Le némolizumab est un autre médicament biologique en phase avancée de recherche clinique. Cet anticorps monoclonal humanisé bloque la sous-unité α du récepteur de l’IL-31. L’IL-31 est également surexprimée dans la DA et est impliquée dans le développement du prurit, de l’inflammation et des lésions de la barrière cutanée. Dans les études menées jusqu’à présent, le némolizumab a convaincu en particulier par un fort soulagement des démangeaisons [22].
Le tezepelumab, un anticorps anti-TSLP, est une autre approche thérapeutique en cours d’étude. La TSLP (Thymic stromal lymphoprotein) est une cytokine dérivée des cellules épithéliales, produite en réponse à des stimuli pro-inflammatoires et présente en abondance dans la peau lésionnelle en cas de dermatite atopique [23]. Le TSLP est notamment associé au prurit dans la MA [24,25]. L’effet secondaire le plus fréquent lié au traitement a été l’érythème au site d’injection.

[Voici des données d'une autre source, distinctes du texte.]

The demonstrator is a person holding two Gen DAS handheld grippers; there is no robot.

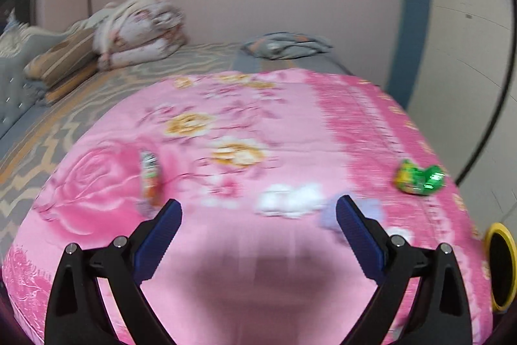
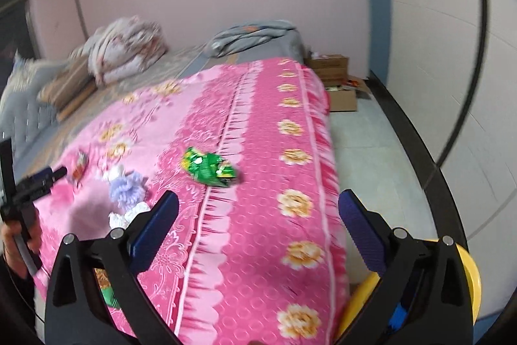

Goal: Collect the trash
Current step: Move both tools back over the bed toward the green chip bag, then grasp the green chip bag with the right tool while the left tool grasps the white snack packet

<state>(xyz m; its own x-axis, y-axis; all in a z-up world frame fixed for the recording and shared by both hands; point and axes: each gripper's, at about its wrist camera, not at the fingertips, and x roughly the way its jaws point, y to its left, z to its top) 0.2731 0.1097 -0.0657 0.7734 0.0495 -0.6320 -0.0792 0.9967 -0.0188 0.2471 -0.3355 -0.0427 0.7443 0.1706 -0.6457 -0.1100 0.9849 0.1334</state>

Des résultats prometteurs ont également été obtenus pour un anticorps anti Ox-40. Ox-40 est un récepteur costimulateur sur les cellules T activées [23]. L’anticorps inhibe les cellules exprimant Ox-40 (cellules T CD4+, CD8+, cellules TH1, TH2, TH17 et cellules T reg). Il a été démontré que les patients atteints de la MA ont un nombre plus élevé de cellules dendritiques exprimant le ligand Ox40 par rapport aux patients sains et que l’Ox40 était plus présent dans les foyers lésionnels d’eczéma [26]. Dans une étude de phase IIa, l’administration de l’anticorps anti Ox-40 à 4 semaines d’intervalle a entraîné des améliorations cliniques significatives [12].